# [EXERCISE REQUIREMENTS]
Please return, with no alterations, the lines below from the very first through the one that contains "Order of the".

· · ·

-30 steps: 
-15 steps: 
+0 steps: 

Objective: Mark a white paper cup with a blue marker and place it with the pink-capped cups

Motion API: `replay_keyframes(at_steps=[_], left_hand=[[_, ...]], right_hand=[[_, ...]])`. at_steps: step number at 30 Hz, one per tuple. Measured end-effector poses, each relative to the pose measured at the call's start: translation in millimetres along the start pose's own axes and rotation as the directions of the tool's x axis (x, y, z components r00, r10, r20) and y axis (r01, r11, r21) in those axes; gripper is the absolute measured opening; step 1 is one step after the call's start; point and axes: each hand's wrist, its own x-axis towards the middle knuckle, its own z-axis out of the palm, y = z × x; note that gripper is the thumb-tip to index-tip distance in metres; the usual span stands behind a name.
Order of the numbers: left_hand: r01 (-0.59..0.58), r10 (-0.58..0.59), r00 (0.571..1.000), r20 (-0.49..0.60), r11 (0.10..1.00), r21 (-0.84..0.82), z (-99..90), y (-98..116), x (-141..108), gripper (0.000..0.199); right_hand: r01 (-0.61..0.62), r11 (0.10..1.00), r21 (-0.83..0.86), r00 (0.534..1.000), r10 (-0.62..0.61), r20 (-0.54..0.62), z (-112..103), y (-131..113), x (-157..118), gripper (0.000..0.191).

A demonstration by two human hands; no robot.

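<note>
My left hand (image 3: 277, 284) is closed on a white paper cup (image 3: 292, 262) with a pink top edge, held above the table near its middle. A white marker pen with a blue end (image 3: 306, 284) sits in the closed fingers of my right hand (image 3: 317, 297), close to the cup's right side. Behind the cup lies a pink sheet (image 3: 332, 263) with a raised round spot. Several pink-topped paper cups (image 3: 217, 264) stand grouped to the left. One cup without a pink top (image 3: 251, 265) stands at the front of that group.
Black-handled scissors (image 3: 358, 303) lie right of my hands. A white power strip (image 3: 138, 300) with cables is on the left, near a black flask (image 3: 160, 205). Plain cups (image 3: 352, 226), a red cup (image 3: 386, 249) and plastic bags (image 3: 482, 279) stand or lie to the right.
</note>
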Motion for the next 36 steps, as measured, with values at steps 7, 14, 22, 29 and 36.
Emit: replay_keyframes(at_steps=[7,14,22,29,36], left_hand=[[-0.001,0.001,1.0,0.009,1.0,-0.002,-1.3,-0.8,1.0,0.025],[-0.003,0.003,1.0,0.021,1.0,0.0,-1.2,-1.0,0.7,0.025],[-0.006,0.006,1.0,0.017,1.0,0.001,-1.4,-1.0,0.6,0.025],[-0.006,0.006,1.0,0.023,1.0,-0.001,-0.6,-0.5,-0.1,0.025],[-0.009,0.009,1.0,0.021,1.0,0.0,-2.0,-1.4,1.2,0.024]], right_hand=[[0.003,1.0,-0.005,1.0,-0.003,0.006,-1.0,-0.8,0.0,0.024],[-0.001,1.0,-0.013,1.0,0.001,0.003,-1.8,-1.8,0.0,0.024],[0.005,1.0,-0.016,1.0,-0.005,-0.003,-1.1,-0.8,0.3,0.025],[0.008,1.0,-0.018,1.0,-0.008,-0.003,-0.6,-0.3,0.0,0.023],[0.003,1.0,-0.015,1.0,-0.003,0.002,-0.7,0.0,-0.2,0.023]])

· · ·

# [REPLY]
-30 steps: 
-15 steps: 
+0 steps: 

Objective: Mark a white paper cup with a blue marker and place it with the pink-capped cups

Motion API: `replay_keyframes(at_steps=[_], left_hand=[[_, ...]], right_hand=[[_, ...]])`. at_steps: step number at 30 Hz, one per tuple. Measured end-effector poses, each relative to the pose measured at the call's start: translation in millimetres along the start pose's own axes and rotation as the directions of the tool's x axis (x, y, z components r00, r10, r20) and y axis (r01, r11, r21) in those axes; gripper is the absolute measured opening; step 1 is one step after the call's start; point and axes: each hand's wrist, its own x-axis towards the middle knuckle, its own z-axis out of the palm, y = z × x; note that gripper is the thumb-tip to index-tip distance in metres; the usual span stands behind a name.
Order of the numbers: left_hand: r01 (-0.59..0.58), r10 (-0.58..0.59), r00 (0.571..1.000), r20 (-0.49..0.60), r11 (0.10..1.00), r21 (-0.84..0.82), z (-99..90), y (-98..116), x (-141..108), gripper (0.000..0.199); right_hand: r01 (-0.61..0.62), r11 (0.10..1.00), r21 (-0.83..0.86), r00 (0.534..1.000), r10 (-0.62..0.61), r20 (-0.54..0.62), z (-112..103), y (-131..113), x (-157..118), gripper (0.000..0.191).

The answer given above is the complete response.